Quando uma notícia surge com destaque pelo
facto de a vítima ser parente desta ou daquela figura, fica-se com a impressão
de que, diante da justiça, quem não tiver uma entidade na família parte logo na
condição de desamparado. Recentemente, no que ao nosso meio diz respeito, o
exemplo é o da queixa de uma cidadã por agressão envolvendo militares da
academia do Bairro da Luz, no Lobito. O destaque foi pelo ângulo de ser filha
de um antigo deputado. Somos a
condenar as agressões na relação entre os cidadãos e as forças da ordem, e é
legítimo esperar que se investigue para se apurarem as responsabilidades. Mas,
neste caso, e da maneira como a imprensa colocou as coisas, a agressão doeria
menos se fosse sobre a filha de camponês ou de um professor anónimo?
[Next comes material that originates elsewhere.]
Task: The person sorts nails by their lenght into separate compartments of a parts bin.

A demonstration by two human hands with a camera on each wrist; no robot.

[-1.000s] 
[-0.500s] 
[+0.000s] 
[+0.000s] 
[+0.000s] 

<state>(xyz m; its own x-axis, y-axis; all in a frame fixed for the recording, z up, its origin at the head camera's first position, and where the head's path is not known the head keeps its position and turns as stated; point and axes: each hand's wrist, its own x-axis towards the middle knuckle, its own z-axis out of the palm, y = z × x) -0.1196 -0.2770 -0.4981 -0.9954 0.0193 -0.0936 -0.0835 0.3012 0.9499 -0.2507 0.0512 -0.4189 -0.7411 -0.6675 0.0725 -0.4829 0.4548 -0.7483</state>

Ora, o
jornalismo, a meu ver, tem uma obrigação até cívica de não reproduzir tais
estereótipos. Ainda nesta senda, em tempos vi uma matéria na imprensa
brasileira, onde toda a notícia e consequente reportagem do cortejo era pelo
ângulo de "o irmão do cantor fulano ter falecido" (no caso, vítima de
paragem cardíaca após consumir bebidas alegadamente energéticas). Rara era a
vez em que se pronunciava o nome do finado. Partindo do princípio de que somos
todos iguais perante a lei, julgo que o jornalismo tem a obrigação moral de
destacar "o quê" (facto) e "quem" (vítima/protagonista),
evitando ancorar-se no parentesco, que podia bem surgir como detalhe apenas e
não valor da notícia, sob pena de andarmos perto do sensacionalismo. Um cidadão
devia valer pelo nome próprio, pelos seus actos, não pelo sobrenome. Ou não?